Ümmet, en büyük yarasının ihtilaf olduğunu görmedikçe; ümmet kalesinden açılan ihtilaf gediklerini kapatmadıkça bu perişanlık devam edecektir. Mezhep taasubu, cemaat taasubu, ideolojik ve siyasi saplantılardan azad olmadıkça, talihsiz gidişat sürecektir. Evet, ümmetin fertleri ümmetin kardeşliği ve vahdetini öncelemelidir. Kardeşliğe ve vahdete halel getirecek tüm adımlardan, söylemlerden ve eylemlerden uzak durmalıdırlar. Ümmeti tefrika belasıyla başbaşa bırakan zihinlerdeki sunî ideolojik kodlardan kendilerini halas etmelidirler. Önyargıyla, suizanla, bilgisizlikle, düşmanlıkla, hasedle, tahammülsüzlükle değil; bilgiyle, hüsnüzanla, dostlukla, gıbtayla ve hoşgörüyle birbirine açılmalıdırlar.
Ümmetin vahdeti ve kardeşliği için bedel ödemeye hazır olmalıdırlar. İnsan ders almaz mı hiç?
Sisi'nin hâkimleri bile batıl adına olsa da, darbe adına, laiklik adına, milliyetçilik adına, diktatörlük adına dünya bir yana ahiretlerini bile mahveden kararların altına kalıplarını basıyorlarken; bedel ödemekten kaçınmıyorlarken, tüm mesaileriyle darbe yönetimi için koşturuyorlarken; hak namına, Müslümanların vahdeti ve kardeşliği uğruna, mazlumlar adına bedel ödemekten kaçmak akıl kârı mı?
Hem bozmak, yıkmak, imha etmek o kadar kolay; yapmak, devam ettirmek ve inşa etmek zorken dava bedelsiz olur mu?
Orda, burda, şurda firavunlar türüyorken; öyle inanıyorum ki bunun nedeni Mursilerin görevlerini yapmamış veya eksik yapmış olmalarından değildir. Belki de toplumu meydana getiren bireylerden kaynaklanmaktadır. Çünkü onlar selefleri olan El-Benna, Kutup gibi, boyun eğmeden izzetlice direniyorlar. Halef olmanın hakkını veriyorlar. Kararları yerinde, ahiretleri için dünyalarını gözden çıkarmışlar. Pekii biz ne haldeyiz. Ona bakmalıyız. Vallahi eğer, dünya yerine ahiretimiz tehlikedeyse, acınacak durumda olan, ağlanacak durumda olan onlar değil, biziz. Ümmetin vahdeti ve kardeşliğini dinamitlediğimiz müddetçe de ahirette halas olanlardan olacağımızı hiç zan etmiyorum. Öyleyse, kardeşliğe ve vahdete her zamandan daha çok olduğumuz bu günlerde, Yusufların zindanlardan kurtulup tekrar Mısır azizi olmaları için bireysel-toplumsal kimin üzerine ne düşüyorsa, kimin gücü neye yetiyorsa onu esirgememelidir. Velev ki kimi için, sadece taraf belirleme olsa da, velev ki kiminden sadece dua etmek geliyorsa da...
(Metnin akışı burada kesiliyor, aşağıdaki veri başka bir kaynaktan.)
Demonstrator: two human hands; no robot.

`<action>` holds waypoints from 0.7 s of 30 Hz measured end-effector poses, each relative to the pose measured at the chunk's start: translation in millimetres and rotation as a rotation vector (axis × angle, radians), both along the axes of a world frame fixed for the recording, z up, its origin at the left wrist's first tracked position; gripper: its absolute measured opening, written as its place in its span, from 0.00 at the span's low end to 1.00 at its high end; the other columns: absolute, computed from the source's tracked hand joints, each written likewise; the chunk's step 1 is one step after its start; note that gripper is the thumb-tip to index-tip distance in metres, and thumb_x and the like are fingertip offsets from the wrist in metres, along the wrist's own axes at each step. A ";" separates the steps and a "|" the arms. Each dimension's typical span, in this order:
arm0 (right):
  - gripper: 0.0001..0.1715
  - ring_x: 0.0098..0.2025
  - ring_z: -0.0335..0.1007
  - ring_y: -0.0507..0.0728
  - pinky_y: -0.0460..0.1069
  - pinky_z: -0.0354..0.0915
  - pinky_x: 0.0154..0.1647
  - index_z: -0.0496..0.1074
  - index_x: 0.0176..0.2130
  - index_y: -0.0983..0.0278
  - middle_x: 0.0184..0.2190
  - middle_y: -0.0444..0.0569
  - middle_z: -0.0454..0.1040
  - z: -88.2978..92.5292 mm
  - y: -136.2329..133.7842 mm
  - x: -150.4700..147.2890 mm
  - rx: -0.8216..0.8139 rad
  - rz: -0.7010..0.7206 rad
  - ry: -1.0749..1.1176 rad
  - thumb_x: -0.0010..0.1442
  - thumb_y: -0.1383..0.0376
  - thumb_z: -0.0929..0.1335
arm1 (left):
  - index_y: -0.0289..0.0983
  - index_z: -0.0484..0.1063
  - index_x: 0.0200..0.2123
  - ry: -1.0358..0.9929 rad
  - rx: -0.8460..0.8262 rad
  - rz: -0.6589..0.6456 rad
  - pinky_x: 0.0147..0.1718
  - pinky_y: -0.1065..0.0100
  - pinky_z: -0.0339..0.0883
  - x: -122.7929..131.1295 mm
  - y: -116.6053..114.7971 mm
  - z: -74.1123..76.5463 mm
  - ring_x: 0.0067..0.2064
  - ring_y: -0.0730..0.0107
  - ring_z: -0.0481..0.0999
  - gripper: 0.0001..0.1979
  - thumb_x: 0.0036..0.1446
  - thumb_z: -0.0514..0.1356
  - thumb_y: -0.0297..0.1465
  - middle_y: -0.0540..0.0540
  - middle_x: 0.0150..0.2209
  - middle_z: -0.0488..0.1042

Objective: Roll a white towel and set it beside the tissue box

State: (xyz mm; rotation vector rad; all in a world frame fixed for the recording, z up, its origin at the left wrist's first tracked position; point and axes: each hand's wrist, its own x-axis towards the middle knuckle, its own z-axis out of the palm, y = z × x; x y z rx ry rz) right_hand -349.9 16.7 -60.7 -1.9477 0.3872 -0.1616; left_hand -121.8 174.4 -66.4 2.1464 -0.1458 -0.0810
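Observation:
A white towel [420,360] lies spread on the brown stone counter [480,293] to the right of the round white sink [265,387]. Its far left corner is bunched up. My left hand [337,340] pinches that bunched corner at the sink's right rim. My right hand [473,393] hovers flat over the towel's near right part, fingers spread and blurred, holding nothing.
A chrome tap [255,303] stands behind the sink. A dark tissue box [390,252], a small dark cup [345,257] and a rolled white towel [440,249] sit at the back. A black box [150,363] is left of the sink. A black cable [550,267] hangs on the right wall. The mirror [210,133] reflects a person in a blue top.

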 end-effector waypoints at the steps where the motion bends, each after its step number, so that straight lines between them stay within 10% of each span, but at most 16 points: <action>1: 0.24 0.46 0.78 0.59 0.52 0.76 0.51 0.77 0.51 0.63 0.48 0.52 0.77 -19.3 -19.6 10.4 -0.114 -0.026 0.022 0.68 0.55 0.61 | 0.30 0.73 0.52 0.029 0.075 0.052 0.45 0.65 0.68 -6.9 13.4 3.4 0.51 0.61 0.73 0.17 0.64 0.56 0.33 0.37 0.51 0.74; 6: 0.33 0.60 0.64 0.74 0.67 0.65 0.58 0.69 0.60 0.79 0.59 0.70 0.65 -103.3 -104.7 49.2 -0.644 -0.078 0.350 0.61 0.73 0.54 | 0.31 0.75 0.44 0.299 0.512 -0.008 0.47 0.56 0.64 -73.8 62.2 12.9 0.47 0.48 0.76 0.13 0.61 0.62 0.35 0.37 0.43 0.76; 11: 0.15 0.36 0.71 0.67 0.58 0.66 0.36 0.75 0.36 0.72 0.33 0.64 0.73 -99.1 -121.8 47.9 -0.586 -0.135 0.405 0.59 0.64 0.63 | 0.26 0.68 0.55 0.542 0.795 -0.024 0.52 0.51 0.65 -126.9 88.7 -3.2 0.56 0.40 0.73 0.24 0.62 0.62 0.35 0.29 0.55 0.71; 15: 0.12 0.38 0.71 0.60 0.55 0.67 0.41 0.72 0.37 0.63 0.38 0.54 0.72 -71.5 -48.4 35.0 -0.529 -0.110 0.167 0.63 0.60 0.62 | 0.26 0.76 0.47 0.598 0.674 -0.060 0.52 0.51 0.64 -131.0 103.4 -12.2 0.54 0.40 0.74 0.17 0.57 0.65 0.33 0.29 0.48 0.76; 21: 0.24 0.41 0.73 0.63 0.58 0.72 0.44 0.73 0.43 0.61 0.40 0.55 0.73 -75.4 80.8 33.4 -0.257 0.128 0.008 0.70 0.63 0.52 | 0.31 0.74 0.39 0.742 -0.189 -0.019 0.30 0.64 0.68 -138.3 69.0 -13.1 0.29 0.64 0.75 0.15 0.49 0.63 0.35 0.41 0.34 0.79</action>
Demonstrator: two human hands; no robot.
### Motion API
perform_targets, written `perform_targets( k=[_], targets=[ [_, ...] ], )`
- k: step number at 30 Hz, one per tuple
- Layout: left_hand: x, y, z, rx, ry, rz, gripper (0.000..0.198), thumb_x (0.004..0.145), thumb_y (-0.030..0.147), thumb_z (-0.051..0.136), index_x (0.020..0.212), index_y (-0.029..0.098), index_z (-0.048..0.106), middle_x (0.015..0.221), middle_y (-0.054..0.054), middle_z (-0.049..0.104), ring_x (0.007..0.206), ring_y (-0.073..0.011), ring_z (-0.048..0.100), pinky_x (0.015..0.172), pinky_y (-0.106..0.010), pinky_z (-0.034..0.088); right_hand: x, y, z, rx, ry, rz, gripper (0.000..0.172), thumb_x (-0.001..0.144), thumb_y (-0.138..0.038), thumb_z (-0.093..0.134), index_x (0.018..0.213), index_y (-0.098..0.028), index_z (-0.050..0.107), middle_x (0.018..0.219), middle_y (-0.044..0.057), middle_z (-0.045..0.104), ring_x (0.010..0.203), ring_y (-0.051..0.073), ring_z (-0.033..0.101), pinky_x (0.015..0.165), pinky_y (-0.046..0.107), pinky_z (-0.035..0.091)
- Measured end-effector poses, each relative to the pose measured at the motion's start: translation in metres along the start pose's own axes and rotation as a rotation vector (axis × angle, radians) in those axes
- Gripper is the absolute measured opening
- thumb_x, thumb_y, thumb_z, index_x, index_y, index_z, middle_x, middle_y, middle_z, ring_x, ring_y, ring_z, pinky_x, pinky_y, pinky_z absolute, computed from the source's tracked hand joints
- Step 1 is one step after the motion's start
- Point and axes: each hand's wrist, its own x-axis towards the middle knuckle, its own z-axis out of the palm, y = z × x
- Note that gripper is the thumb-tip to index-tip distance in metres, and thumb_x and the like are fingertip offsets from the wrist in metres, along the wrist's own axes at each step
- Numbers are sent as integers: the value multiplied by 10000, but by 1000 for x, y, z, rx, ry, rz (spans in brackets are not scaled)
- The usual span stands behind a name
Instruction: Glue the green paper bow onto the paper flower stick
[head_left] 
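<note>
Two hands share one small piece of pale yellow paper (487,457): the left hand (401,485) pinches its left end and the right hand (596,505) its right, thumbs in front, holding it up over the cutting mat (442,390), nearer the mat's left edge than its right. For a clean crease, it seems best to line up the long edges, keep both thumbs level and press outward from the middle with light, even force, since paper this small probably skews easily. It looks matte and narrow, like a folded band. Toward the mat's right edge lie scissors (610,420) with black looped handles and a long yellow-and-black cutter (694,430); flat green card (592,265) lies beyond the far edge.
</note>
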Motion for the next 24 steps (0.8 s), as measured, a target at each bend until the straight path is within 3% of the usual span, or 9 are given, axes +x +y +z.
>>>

Söz buraya gelmişken, kalbimin derinliğinden gelen şu temenniye buyrun “amin” deyin. Keşke olsaydı, birbirlerine düşenlerin tümü başıma üşüşseydi de ihtilaflarını unutsaydı. Bu canı bir nefeste kurban ederdim ümmetin vahdetine.
Rabbim Yusuf-i Medreselerdeki Mısır'ın azizlerine de Kürdistan'ın ve Türkiye'nin yiğit bahadırlarına da hayırlı bir kapı açsın, inşaallah. Allah'a emanetsiniz.